# TASK TO CARRY OUT:
If a line in the records below holds the string "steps", count it, and state only the final count.

# DATA FOR THIS TASK:
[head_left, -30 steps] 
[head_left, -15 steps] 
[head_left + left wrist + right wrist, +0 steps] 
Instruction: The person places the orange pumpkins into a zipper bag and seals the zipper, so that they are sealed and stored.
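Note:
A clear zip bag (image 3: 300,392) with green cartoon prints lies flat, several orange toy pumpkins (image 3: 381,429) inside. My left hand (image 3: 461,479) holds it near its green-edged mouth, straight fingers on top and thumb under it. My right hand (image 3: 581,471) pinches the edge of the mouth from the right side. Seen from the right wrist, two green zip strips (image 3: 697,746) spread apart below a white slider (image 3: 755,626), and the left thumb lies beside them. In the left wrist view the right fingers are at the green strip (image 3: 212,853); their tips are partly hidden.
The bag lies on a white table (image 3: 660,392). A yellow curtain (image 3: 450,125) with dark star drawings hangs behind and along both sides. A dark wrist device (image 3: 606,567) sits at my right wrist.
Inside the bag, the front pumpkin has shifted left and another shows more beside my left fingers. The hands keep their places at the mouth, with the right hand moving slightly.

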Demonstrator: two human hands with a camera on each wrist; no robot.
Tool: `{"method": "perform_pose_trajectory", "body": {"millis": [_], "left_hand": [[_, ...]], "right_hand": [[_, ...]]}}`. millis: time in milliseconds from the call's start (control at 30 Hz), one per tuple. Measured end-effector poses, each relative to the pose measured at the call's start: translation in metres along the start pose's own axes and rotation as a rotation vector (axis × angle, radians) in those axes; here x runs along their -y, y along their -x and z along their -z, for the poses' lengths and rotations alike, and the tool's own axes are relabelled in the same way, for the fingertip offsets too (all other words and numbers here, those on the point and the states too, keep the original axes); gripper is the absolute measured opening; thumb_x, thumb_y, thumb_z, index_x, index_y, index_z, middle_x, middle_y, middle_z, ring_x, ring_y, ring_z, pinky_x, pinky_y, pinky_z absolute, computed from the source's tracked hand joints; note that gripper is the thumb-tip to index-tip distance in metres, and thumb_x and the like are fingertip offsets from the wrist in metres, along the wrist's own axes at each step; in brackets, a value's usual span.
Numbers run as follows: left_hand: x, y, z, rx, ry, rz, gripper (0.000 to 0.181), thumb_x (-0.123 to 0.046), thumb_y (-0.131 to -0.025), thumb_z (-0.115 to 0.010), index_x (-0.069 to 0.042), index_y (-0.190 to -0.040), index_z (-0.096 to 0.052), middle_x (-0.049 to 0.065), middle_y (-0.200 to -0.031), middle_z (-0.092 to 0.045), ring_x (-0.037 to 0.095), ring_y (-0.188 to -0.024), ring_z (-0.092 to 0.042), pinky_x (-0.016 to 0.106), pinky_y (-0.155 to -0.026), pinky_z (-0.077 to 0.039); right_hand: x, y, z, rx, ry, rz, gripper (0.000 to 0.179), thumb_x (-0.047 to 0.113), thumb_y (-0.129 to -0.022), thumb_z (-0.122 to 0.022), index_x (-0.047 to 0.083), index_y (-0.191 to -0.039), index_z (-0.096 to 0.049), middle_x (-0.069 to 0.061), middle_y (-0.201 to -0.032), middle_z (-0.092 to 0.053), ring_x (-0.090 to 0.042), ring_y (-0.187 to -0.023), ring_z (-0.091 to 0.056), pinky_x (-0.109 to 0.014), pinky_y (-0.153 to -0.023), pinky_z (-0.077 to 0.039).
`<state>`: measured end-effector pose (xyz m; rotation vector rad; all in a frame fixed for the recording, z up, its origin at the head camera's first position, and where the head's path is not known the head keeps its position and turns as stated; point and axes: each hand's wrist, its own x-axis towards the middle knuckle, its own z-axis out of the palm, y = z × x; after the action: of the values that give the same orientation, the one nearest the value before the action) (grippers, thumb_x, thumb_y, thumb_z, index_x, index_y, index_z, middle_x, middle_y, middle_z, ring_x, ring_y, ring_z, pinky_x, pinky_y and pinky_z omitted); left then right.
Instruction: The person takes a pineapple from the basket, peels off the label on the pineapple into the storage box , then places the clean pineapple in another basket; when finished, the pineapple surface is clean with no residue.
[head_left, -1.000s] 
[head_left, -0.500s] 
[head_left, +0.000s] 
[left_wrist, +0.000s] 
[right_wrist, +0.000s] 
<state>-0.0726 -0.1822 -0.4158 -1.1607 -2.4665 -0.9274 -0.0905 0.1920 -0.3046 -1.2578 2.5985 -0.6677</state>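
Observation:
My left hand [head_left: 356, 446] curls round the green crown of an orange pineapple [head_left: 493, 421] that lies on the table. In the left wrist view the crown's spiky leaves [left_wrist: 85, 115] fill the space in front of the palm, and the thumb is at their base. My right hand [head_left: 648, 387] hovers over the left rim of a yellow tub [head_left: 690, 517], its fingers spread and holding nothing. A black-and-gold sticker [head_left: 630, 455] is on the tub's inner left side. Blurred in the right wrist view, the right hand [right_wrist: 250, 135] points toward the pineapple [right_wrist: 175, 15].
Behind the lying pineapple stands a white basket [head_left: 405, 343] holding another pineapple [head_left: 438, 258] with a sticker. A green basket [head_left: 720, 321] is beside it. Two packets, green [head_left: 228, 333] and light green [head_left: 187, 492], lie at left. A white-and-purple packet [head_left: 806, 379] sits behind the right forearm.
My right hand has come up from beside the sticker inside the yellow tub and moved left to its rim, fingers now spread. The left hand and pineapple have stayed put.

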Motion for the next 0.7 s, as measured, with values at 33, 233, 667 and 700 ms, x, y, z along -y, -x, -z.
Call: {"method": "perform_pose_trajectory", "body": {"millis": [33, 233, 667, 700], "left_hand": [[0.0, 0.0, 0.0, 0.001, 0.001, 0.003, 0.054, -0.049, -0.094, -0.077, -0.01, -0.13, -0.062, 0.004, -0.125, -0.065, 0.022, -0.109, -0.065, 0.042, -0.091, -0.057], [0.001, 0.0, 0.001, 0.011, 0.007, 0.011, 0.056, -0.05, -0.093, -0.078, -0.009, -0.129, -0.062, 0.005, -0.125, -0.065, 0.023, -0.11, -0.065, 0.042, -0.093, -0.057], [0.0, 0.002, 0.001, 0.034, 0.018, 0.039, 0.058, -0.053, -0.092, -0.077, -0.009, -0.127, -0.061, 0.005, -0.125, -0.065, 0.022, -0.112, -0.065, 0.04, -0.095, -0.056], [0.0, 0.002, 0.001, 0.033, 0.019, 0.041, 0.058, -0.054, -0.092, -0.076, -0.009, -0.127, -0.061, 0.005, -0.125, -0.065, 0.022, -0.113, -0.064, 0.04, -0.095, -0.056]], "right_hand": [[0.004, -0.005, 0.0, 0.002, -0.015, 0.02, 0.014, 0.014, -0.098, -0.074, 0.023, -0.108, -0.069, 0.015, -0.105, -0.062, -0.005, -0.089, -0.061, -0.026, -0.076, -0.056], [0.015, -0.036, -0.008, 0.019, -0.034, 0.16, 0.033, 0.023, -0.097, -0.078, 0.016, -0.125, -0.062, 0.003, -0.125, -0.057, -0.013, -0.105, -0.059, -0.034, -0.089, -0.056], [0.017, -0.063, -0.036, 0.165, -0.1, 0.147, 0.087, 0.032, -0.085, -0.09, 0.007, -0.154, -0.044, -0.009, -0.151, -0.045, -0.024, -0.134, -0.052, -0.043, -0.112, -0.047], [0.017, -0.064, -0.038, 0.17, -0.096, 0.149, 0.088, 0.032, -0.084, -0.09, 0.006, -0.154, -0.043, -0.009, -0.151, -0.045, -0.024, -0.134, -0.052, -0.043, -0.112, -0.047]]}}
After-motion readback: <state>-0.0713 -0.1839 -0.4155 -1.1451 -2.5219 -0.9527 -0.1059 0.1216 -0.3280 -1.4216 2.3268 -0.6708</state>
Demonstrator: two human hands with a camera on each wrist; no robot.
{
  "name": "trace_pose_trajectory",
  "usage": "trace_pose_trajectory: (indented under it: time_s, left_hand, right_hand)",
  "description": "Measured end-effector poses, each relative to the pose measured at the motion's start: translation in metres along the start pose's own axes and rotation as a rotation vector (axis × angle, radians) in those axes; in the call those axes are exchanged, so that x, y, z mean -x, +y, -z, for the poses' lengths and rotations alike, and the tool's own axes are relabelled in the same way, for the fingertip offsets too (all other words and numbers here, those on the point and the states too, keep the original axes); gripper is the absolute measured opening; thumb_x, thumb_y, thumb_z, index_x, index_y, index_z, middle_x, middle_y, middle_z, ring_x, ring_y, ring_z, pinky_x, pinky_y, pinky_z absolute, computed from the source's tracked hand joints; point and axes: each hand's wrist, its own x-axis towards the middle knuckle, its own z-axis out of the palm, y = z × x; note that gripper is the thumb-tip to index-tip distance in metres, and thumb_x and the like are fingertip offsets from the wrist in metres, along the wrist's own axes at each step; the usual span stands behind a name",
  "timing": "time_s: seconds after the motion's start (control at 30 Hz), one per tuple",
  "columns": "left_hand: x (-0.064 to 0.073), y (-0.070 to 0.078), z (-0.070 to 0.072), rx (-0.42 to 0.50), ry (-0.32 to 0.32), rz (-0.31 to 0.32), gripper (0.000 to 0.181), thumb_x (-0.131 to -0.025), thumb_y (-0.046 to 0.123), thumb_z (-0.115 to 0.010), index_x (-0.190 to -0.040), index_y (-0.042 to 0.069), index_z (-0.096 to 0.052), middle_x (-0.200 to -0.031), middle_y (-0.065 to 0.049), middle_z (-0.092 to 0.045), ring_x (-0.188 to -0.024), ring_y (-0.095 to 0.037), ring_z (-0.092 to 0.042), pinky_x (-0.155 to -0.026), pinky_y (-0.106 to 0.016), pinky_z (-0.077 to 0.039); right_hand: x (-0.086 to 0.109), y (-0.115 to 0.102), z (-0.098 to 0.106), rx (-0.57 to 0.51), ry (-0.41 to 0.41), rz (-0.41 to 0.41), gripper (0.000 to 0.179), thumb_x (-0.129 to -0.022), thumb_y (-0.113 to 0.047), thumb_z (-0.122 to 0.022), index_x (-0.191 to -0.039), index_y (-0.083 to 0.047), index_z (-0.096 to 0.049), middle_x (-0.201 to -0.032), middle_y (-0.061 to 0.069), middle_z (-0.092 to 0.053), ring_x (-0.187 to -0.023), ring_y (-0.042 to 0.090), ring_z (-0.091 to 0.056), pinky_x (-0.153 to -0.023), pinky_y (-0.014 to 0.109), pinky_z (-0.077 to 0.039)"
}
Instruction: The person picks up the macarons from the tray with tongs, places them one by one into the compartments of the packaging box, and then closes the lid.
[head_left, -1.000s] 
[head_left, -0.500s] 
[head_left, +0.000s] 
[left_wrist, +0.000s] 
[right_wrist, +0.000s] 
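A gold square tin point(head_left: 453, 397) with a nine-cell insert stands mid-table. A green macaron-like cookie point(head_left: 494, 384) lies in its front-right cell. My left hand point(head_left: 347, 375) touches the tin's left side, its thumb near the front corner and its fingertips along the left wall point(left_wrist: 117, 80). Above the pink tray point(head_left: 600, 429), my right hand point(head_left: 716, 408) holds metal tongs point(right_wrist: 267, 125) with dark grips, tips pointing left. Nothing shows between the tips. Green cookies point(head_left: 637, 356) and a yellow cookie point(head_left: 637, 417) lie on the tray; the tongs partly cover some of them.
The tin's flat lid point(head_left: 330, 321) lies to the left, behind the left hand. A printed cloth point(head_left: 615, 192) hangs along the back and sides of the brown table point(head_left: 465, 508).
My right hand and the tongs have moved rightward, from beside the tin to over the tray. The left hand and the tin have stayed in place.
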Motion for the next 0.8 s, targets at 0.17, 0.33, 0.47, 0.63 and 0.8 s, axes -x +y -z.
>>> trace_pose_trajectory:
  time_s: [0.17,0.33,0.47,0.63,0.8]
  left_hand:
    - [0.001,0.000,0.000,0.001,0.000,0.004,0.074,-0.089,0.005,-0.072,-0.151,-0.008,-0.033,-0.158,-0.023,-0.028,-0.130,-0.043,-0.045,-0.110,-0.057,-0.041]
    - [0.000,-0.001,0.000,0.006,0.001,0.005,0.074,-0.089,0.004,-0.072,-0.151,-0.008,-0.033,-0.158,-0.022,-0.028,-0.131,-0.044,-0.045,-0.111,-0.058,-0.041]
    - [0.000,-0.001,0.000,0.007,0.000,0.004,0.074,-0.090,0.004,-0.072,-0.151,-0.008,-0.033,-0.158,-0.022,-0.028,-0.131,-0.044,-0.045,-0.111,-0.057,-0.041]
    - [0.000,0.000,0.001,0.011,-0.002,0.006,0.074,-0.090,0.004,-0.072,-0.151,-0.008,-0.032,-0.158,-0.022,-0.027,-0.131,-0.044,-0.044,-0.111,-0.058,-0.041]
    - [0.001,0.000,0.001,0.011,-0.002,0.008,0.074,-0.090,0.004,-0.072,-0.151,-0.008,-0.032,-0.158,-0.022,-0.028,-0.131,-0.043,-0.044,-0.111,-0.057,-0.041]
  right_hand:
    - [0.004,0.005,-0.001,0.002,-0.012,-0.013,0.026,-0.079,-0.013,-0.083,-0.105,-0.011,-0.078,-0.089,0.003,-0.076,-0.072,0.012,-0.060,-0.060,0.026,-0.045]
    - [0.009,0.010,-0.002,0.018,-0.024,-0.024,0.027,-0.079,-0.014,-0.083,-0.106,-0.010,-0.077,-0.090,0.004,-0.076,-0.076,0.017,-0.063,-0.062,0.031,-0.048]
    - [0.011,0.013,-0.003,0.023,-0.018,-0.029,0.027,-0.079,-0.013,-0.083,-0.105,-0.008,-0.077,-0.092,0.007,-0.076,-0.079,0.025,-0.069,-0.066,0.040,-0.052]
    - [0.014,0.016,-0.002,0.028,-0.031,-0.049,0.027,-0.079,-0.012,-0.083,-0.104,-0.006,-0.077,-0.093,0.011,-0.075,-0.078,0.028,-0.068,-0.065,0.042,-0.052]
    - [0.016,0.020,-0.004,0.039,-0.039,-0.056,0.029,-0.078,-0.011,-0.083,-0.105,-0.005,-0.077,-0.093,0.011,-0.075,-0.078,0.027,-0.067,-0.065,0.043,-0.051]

# REPLY:
3